* **EXERCISE DETAILS**:
Once you reach the line with "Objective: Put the" in the material below, copy each line exactly up to and including the line with "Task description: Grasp", and skip the pictures.

* **MATERIAL FOR THIS EXERCISE**:
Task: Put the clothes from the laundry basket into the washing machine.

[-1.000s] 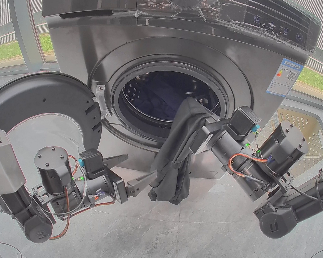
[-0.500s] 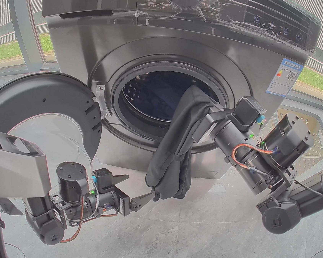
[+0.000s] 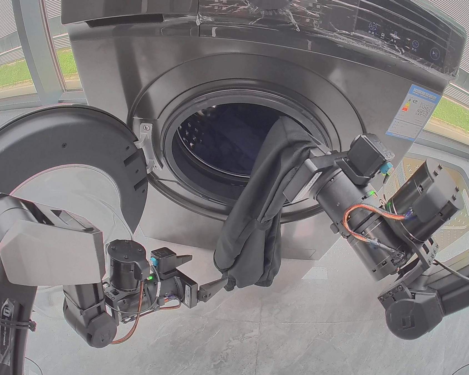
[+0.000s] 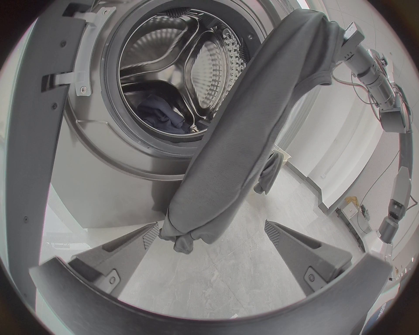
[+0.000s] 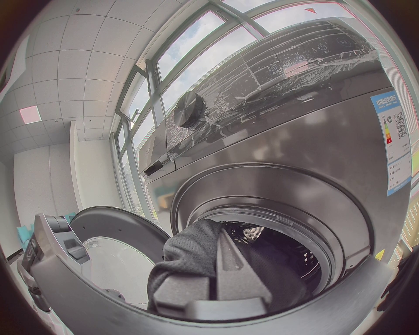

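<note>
A dark grey garment [image 3: 257,210] hangs in front of the right side of the washing machine's [image 3: 124,72] open drum [image 3: 223,139]. My right gripper [image 3: 304,150] is shut on its top end, level with the drum's rim; its fingers [image 5: 231,270] clamp the cloth [image 5: 192,253]. My left gripper [image 3: 208,270] is open low above the floor. The garment's lower hem [image 4: 187,231] dangles between its fingers [image 4: 305,248], and one fingertip touches the cloth. A dark blue garment [image 4: 163,117] lies inside the drum.
The round door [image 3: 54,153] stands swung open at the left, just above my left arm. A beige laundry basket [image 3: 463,194] sits at the right behind my right arm. Grey tiled floor [image 3: 261,345] spreads in front of the machine.
My right gripper has raised the grey garment a little toward the drum opening. My left arm has dropped lower, its open gripper now at the garment's bottom end.
</note>
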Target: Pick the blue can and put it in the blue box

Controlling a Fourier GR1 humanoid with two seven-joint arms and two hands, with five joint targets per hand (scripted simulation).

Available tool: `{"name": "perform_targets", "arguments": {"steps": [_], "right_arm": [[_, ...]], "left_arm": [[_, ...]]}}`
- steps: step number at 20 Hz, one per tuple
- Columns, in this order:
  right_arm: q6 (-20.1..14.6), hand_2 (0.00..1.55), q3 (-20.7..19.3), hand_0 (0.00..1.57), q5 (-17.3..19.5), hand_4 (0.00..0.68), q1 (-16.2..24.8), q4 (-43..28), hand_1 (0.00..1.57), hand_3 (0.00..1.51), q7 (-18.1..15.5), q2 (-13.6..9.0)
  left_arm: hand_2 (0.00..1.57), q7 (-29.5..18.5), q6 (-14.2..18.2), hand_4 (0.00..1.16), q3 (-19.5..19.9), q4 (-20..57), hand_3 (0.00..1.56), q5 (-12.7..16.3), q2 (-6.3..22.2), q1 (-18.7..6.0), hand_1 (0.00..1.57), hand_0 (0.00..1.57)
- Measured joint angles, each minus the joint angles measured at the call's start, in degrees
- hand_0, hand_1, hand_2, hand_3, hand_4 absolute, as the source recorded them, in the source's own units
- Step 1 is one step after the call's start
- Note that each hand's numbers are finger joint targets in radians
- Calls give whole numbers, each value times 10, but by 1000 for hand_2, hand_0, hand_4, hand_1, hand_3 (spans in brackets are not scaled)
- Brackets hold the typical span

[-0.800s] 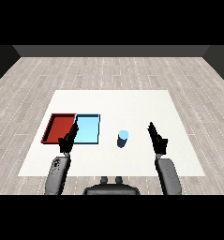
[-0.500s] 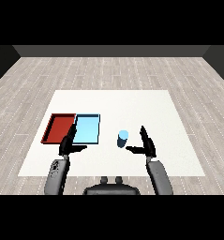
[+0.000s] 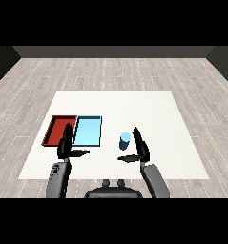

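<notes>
I see the small light blue cylindrical can standing upright on the white square desk, to the right of the two trays and nearer the desk's front edge than its back. It is not in either tray.

My right robot hand is just beside the can, on its right side. The fingers are straight and pointing up and away from me, and the thumb sticks out to the left, below the can. The hand is released and grasps nothing; from this view I cannot tell whether a fingertip touches the can's side.

My left robot hand hangs over the front edge of the shallow red rectangular tray, its fingers also straight and raised, the thumb pointing right toward the bottom edge of the shallow light blue rectangular tray. It too is released and holds nothing.

The red tray and the light blue tray lie side by side, touching along their long edges, red on the left. The light blue tray sits between the red tray and the can, with a strip of bare desk between it and the can. Pale wooden plank flooring surrounds the desk.
</notes>
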Motion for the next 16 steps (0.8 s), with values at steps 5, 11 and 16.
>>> {"name": "perform_targets", "arguments": {"steps": [5, 11, 16], "right_arm": [[0, 0, 11, 0, -8, 0, 11, 0, 0, 0, -24, -3], [7, 0, 6, 0, -14, 0, 20, -1, 0, 0, -34, -6], [1, 0, -4, 0, -17, 0, 3, 33, 0, 0, -51, 0]], "left_arm": [[0, -33, -9, 0, 5, 19, 0, 6, 0, 2, 0, 0], [0, -35, -12, 0, 5, 0, 0, 6, 4, 16, 0, 0], [0, -28, -6, 0, 3, -2, 0, 1, 3, 12, 0, 0]]}}
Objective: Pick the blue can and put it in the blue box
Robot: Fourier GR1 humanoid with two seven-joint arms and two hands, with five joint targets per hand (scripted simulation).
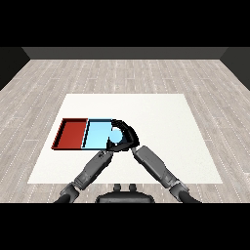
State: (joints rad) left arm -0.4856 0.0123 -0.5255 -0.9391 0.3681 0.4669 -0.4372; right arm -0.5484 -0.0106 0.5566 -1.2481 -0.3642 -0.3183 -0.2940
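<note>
**Two hands crowd the right end of the blue tray**

Two trays lie side by side on the white table (161, 112), touching along one edge — the red tray (72, 133) on the left, the light blue tray (96, 134) on the right. The red tray's floor shows bare.

Both grey forearms reach in from the lower corners and meet at the blue tray's right end. The right hand (128, 134) arches over that end, its black fingers curled round a pale blue rounded shape, which appears to be the blue can (115, 136), over the tray's right edge. Whether the can rests on the tray floor or hangs above it cannot be told.

The left hand (108, 149) sits at the tray's near right corner, just below the can — its fingers are too dark and crowded to read.
</note>
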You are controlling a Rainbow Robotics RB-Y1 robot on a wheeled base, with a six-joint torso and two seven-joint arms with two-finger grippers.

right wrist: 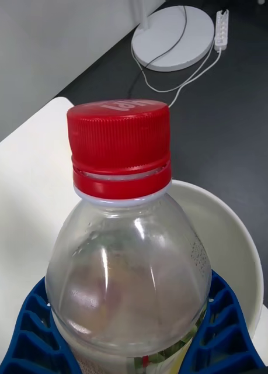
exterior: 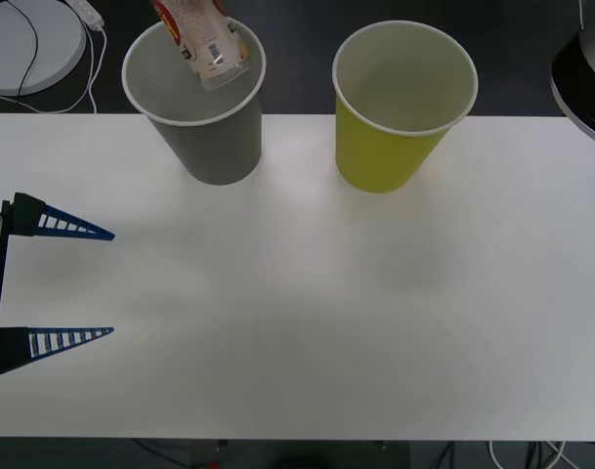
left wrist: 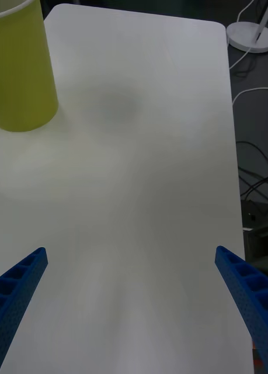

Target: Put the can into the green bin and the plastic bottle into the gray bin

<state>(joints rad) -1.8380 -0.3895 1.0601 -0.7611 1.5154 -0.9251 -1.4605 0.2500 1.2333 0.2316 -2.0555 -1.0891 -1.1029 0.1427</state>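
Plastic bottle [exterior: 201, 39] tilted base-down over the gray bin [exterior: 207, 127] mouth, clamped in the right gripper [right wrist: 134, 345]. Drop is straight down. Left gripper [exterior: 102, 283] idles spread wide, well short of that bin.

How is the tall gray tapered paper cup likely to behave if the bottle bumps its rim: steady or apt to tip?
The gray paper cup probably tips easily: it is tall and narrows toward its base. It looks light, being paper and seemingly empty. The clear plastic bottle with the red cap, clamped in the right gripper over the cup's mouth, could nudge it. The open left gripper hovers low over the table.
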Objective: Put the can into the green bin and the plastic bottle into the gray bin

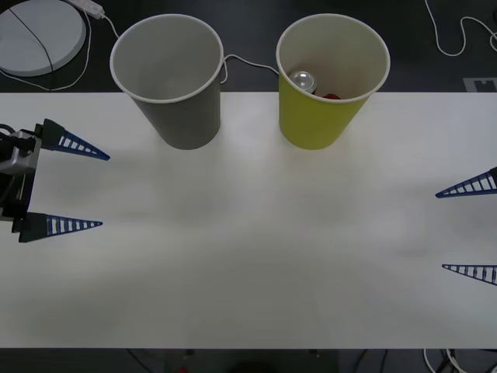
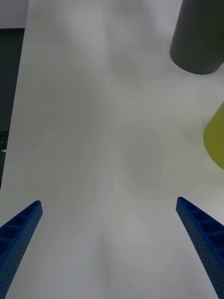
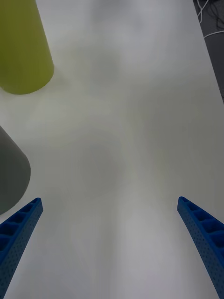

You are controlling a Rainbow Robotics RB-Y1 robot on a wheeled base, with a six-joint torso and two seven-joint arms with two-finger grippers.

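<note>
The can (image 1: pixel 305 80) lies inside the green bin (image 1: pixel 318 124), silver top up, red body just visible against the pale inner wall. We see the gray bin (image 1: pixel 180 116) just beside the green one, on its left, both upright at the far edge of the white table (image 1: pixel 256 256). Nothing shows in the part of the gray bin's inside that we can see.

The left gripper (image 1: pixel 102 190) hovers at the left side of the table, fingers spread wide, nothing between them. The right gripper (image 1: pixel 440 231) sits at the right edge, also wide open and holding nothing. Both are well apart from the bins.

In the left wrist view we get the green bin (image 3: pixel 23 51) and gray bin (image 3: pixel 11 180) off to one side over bare tabletop.

The table surface is plain matte white. Behind it, the floor is dark, with a round white disc (image 1: pixel 39 35) at the far left and white cables (image 1: pixel 450 35) trailing at the back.
</note>
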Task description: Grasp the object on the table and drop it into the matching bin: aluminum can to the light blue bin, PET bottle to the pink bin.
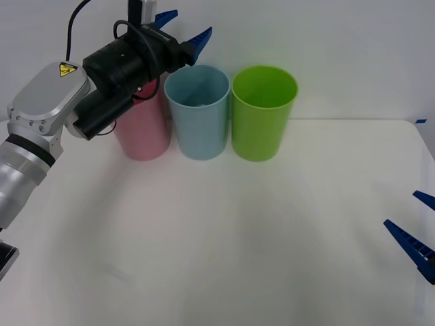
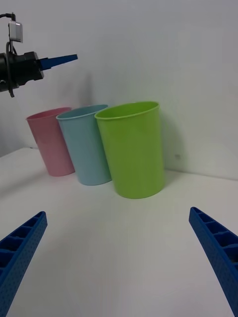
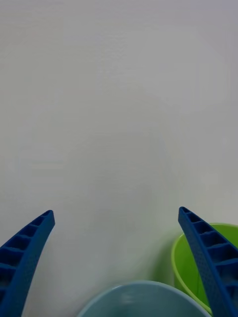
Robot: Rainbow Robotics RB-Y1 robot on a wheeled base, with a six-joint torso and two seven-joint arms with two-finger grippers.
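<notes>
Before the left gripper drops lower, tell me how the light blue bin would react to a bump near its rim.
The light blue bin stands tall on a narrower base, so it would probably tip. It looks like thin plastic, likely light. The pink bin and green bin close beside it might be knocked too.

the left arm (image 1: 41,122) is silver-grey, with a rounded shell that bears a yellow triangular warning sticker (image 1: 67,68) and a ribbed metal section below it. its wrist is a black cylinder with a black cable (image 1: 75,24) looping up from it. the left claw (image 1: 185,28) has blue ribbed, tapering fingers. the right claw (image 1: 418,227) has the same blue ribbed fingers.
</notes>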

* **SOLUTION TO THE EXERCISE**:
Objective: Put the can into the green bin and the plastic bottle into the gray bin


You are controlling a Rainbow Robotics RB-Y1 robot on a wheeled base, with a six-joint torso and two seven-joint arms with two-finger grippers.

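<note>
The can (image 1: pixel 305 80) lies inside the green bin (image 1: pixel 318 124), silver top up, red body just visible against the pale inner wall. We see the gray bin (image 1: pixel 180 116) just beside the green one, on its left, both upright at the far edge of the white table (image 1: pixel 256 256). Nothing shows in the part of the gray bin's inside that we can see.

The left gripper (image 1: pixel 102 190) hovers at the left side of the table, fingers spread wide, nothing between them. The right gripper (image 1: pixel 440 231) sits at the right edge, also wide open and holding nothing. Both are well apart from the bins.

In the left wrist view we get the green bin (image 3: pixel 23 51) and gray bin (image 3: pixel 11 180) off to one side over bare tabletop.

The table surface is plain matte white. Behind it, the floor is dark, with a round white disc (image 1: pixel 39 35) at the far left and white cables (image 1: pixel 450 35) trailing at the back.
</note>
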Task description: Grasp the object on the table and drop it into the matching bin: aluminum can to the light blue bin, PET bottle to the pink bin.

That wraps up the answer.